The WMR is a _much_ more effective defense caliber
Shooting MiniMags from a pistol chambered for .22 magnum would be very dangerous.


----------



## Stevie The magic Unicorn (Apr 3, 2018)

Atavar said:


> Even worse is if you are not mentally prepared to kill someone. Don’t think that waving something scary at Bad Guy will chase them away. More likely they will feel threatened and kill you.


Beleive it or not I'm going to say the this isn't the case.

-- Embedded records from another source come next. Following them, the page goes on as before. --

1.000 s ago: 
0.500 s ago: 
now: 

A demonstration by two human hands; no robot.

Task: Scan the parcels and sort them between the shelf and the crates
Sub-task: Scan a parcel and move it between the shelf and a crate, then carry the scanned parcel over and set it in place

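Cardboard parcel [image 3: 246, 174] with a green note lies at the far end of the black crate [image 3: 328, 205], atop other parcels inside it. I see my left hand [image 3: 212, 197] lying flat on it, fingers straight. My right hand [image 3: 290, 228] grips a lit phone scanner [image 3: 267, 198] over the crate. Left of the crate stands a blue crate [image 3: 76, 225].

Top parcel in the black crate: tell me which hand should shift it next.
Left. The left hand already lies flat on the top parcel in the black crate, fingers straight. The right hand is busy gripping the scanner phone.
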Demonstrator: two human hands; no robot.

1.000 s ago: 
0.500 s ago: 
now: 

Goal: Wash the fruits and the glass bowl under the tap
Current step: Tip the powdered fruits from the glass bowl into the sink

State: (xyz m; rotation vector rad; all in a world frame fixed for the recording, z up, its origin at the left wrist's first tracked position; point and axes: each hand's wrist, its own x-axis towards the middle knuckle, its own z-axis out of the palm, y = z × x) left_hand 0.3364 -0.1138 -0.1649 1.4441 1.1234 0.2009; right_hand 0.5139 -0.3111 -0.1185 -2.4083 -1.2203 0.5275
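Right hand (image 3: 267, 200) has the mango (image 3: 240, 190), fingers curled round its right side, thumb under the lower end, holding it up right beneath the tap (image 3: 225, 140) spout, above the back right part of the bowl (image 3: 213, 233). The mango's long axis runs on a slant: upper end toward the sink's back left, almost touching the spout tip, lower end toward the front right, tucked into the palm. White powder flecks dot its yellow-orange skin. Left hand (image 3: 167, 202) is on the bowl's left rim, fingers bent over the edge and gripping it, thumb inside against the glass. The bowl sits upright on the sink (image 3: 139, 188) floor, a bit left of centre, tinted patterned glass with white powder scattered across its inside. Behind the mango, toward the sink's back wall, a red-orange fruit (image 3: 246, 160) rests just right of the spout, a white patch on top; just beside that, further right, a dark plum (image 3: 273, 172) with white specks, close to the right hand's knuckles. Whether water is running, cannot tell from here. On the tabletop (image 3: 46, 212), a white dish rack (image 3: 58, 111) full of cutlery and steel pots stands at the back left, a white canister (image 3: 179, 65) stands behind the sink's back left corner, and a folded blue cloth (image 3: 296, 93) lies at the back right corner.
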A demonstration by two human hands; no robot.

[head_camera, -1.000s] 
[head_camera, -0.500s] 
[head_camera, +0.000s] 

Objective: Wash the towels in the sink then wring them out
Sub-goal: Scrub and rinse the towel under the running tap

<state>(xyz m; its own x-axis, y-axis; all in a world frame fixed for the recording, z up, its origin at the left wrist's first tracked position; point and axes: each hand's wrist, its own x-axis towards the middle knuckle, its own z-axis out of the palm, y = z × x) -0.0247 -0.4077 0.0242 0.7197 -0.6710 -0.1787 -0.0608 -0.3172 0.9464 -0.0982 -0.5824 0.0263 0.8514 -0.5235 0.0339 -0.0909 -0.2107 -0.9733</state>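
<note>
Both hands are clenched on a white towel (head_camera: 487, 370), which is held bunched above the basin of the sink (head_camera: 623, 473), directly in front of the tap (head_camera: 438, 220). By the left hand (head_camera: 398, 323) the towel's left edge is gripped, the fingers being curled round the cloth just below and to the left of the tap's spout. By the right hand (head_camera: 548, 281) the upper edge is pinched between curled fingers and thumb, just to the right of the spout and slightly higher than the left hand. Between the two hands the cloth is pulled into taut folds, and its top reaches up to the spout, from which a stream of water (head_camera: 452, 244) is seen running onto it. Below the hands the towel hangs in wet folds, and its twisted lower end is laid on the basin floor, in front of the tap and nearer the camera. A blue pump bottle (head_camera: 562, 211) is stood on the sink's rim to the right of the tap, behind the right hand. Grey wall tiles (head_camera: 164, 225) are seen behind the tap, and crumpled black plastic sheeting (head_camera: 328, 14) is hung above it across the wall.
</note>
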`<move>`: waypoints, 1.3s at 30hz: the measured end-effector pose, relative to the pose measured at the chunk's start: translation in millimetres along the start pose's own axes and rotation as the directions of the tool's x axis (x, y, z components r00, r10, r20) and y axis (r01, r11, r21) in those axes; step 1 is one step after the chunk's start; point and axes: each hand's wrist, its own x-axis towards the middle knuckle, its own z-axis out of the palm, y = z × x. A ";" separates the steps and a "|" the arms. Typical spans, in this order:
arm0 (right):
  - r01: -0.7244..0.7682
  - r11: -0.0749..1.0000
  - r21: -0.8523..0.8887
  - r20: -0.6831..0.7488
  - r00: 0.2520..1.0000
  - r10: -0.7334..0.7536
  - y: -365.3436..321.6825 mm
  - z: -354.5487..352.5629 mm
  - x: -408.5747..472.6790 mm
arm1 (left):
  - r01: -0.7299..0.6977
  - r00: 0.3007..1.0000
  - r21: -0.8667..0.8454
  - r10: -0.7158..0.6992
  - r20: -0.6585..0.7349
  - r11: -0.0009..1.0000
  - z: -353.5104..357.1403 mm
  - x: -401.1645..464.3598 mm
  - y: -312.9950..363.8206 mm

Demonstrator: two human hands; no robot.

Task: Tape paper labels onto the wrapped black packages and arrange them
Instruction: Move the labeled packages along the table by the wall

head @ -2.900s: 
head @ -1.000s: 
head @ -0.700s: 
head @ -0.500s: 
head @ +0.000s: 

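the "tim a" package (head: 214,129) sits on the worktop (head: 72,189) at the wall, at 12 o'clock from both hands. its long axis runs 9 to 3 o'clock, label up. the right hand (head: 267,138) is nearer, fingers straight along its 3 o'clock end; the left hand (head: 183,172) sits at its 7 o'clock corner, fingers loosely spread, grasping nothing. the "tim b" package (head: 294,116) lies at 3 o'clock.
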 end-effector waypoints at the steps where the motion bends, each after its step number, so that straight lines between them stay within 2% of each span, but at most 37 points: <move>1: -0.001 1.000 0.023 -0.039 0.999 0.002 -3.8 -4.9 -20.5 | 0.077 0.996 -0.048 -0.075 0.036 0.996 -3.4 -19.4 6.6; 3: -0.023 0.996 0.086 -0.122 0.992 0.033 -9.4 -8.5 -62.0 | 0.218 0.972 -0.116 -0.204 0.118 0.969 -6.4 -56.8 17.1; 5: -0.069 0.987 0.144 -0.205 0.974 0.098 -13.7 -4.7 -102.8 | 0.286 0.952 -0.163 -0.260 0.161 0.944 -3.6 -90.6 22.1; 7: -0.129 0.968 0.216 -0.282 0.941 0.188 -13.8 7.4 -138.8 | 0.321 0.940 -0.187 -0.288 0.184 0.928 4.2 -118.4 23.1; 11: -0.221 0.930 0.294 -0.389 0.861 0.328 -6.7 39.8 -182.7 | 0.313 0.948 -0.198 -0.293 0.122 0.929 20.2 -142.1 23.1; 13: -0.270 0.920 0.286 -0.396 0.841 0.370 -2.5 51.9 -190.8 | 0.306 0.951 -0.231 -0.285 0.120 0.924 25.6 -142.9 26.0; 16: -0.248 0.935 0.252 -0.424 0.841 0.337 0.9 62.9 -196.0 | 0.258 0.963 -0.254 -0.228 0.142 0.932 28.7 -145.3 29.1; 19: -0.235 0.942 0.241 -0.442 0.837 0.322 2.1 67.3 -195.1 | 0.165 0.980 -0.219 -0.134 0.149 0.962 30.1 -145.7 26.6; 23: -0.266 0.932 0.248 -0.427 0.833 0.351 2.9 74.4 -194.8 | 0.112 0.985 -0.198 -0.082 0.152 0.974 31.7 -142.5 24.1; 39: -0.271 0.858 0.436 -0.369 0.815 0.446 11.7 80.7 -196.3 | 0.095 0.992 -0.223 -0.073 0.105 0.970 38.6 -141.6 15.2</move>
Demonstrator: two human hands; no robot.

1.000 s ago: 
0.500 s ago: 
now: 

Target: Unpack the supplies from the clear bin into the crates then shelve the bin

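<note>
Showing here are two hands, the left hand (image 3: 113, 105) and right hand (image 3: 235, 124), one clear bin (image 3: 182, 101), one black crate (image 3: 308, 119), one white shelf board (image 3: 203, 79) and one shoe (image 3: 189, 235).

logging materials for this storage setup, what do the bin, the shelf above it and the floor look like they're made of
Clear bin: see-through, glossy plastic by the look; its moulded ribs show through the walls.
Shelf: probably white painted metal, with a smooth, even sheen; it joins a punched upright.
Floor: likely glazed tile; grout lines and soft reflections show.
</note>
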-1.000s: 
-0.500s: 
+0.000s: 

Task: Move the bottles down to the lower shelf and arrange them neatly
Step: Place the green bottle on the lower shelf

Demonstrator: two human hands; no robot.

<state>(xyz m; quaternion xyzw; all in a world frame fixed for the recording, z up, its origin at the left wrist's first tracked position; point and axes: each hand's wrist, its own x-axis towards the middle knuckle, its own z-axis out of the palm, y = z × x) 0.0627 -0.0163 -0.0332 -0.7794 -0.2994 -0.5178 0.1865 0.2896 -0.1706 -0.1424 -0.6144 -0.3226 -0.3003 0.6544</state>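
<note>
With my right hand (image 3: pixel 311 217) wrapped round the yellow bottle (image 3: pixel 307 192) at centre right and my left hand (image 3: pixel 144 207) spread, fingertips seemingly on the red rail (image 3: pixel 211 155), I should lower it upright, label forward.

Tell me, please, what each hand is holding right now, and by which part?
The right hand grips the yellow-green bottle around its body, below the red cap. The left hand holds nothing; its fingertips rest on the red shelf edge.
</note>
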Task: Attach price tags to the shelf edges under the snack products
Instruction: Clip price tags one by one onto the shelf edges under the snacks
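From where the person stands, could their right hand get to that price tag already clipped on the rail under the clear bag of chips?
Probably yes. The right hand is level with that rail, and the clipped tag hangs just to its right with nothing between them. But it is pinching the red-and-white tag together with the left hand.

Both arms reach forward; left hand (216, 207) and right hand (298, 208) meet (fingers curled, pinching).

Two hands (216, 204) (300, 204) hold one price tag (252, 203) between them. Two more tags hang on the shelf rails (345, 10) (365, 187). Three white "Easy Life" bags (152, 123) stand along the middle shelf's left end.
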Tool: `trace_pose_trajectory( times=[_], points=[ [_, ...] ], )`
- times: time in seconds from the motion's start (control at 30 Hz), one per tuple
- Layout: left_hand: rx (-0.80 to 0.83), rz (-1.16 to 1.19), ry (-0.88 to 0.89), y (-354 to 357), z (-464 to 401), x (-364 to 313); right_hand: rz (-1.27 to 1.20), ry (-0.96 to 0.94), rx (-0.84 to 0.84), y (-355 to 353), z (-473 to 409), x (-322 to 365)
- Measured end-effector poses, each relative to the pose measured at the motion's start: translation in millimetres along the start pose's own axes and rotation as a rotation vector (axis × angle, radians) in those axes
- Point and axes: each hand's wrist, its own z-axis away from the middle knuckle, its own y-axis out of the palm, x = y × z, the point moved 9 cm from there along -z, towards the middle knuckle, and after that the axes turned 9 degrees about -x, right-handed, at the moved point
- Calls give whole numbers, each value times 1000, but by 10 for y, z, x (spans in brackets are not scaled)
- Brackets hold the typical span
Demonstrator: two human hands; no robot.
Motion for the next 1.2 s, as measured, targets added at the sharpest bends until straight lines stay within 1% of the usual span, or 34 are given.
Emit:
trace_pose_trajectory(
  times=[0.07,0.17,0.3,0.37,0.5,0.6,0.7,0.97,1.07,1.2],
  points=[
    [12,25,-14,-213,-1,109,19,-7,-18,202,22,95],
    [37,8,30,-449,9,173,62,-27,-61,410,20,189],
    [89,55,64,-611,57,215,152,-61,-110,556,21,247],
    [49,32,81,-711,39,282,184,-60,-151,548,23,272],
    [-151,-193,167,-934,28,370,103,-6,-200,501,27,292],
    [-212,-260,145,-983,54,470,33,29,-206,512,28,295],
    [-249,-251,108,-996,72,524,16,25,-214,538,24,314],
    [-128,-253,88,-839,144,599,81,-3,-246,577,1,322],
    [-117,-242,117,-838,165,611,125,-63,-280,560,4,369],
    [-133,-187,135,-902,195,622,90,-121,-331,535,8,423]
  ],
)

Guns are an instrument of Terror as much as they are the acursed instruments of destruction. If you pull a gun on someone and they BELEIVE you will use it they will shit their pants and scatter dropping everything running for cover.

The hard part is that they have to beleive you're going to use it.

A friend of mine had her gun jam, an insurgent rushed her assuming she was just a week women incapable of defending herself, he had her pegged as a (I can't spell it the word) a week pitiful child like captive. She uppercut stabbed him in with a knife through his mouth and into his brain.

He didn't beleive she was a threat and she had to prove him wrong.

One of the first patrols where shit hit the fan I pointed a gun at this guy and he surrendered. He pissed his pants and surrendered. I don't know if I could have pulled the trigger yet at that point in my life. I honestly don't know. But he beleived it, that's for damned sure.

Beleif that you will use deadly force versus no belief.

Carry yourself in a way that people will belieive that you're capable of taking someone and caving their head in with a brick and they will beleive you'll use a gun.

And even if they don't beleive you, well than it's time to prove that you will do _anything_ to get home safely.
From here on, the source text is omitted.